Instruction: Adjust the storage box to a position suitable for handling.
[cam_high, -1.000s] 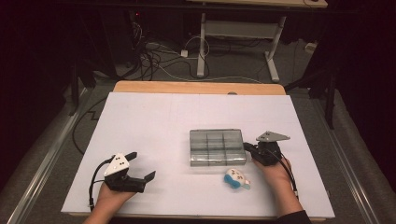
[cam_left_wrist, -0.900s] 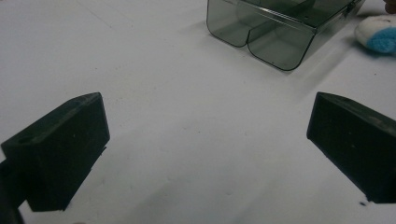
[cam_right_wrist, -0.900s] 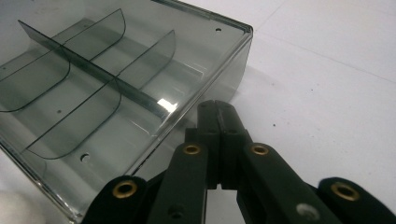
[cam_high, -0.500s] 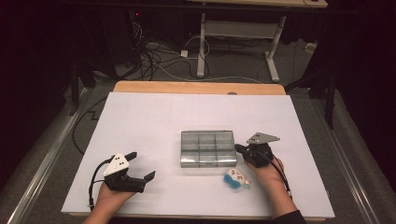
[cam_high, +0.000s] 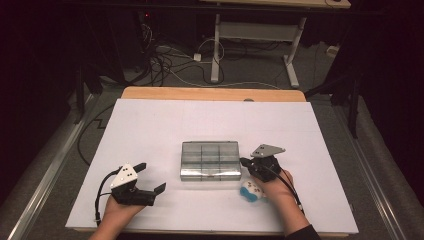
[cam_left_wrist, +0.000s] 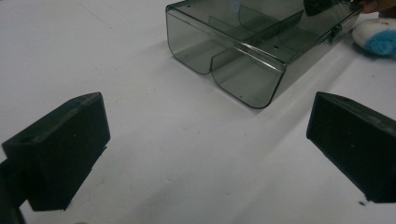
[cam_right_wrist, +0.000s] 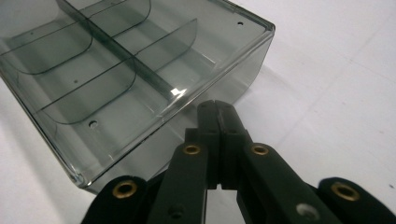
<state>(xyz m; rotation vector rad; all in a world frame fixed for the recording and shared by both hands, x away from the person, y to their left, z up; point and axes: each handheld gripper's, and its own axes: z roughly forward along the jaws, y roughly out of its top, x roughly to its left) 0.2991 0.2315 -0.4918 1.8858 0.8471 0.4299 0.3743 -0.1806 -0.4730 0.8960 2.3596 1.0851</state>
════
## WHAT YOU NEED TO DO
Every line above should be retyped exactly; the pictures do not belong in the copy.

## OUTPUT FOR THIS TASK
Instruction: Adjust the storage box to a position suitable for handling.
[cam_high, -1.000s] 
[cam_left_wrist, -0.900s] 
[cam_right_wrist, -0.900s] 
[cam_high, -0.500s] 
[cam_high, +0.000s] 
[cam_left_wrist, +0.000s] 
[cam_right_wrist, +0.000s] 
<state>(xyz m; rotation vector rad; all in a world frame fixed for the recording and shared by both hands, x away from the person, y to their left, z up; point and axes: each handheld gripper's, and its own axes: z roughly forward along the jaws, y roughly out of its top, x roughly to its left) 0.2991 0.2315 -0.4918 1.8858 0.8471 0.4299 0.3743 -0.1806 -0.4730 0.8960 2.3596 1.0851</state>

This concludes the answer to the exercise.